## DATASET RECORDS:
________________

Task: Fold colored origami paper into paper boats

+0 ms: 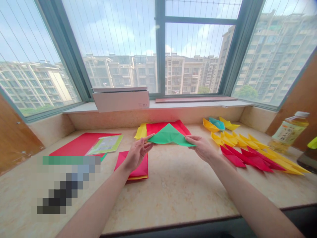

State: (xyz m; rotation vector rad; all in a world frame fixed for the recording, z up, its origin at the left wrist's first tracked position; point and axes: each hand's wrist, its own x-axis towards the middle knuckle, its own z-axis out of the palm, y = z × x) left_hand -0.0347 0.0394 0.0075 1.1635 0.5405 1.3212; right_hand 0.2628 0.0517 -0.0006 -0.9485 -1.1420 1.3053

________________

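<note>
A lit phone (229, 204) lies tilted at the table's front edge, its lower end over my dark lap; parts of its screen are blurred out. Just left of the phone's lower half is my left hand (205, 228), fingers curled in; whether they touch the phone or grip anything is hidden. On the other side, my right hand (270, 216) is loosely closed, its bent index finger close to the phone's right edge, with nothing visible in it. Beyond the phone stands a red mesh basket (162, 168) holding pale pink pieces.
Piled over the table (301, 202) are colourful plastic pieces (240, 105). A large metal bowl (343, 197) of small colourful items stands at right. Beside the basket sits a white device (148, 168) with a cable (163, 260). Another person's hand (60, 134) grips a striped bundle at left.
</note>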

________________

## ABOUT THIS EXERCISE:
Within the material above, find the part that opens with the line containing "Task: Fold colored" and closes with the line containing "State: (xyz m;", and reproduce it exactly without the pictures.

## YOUR RESPONSE:
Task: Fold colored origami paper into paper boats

+0 ms: 

State: (xyz m; rotation vector rad; all in a world frame fixed for the recording, z up, its origin at the left wrist's first tracked position; point and axes: each hand's wrist, its own x-axis towards the middle knuckle, its own z-axis out of the palm, y = z × x) left_hand -0.0347 0.0394 0.0075 1.1635 0.5405 1.3212; right_hand 0.2628 0.0517 -0.0006 -0.9485 -1.1420 1.3053

This exercise has nothing more to it.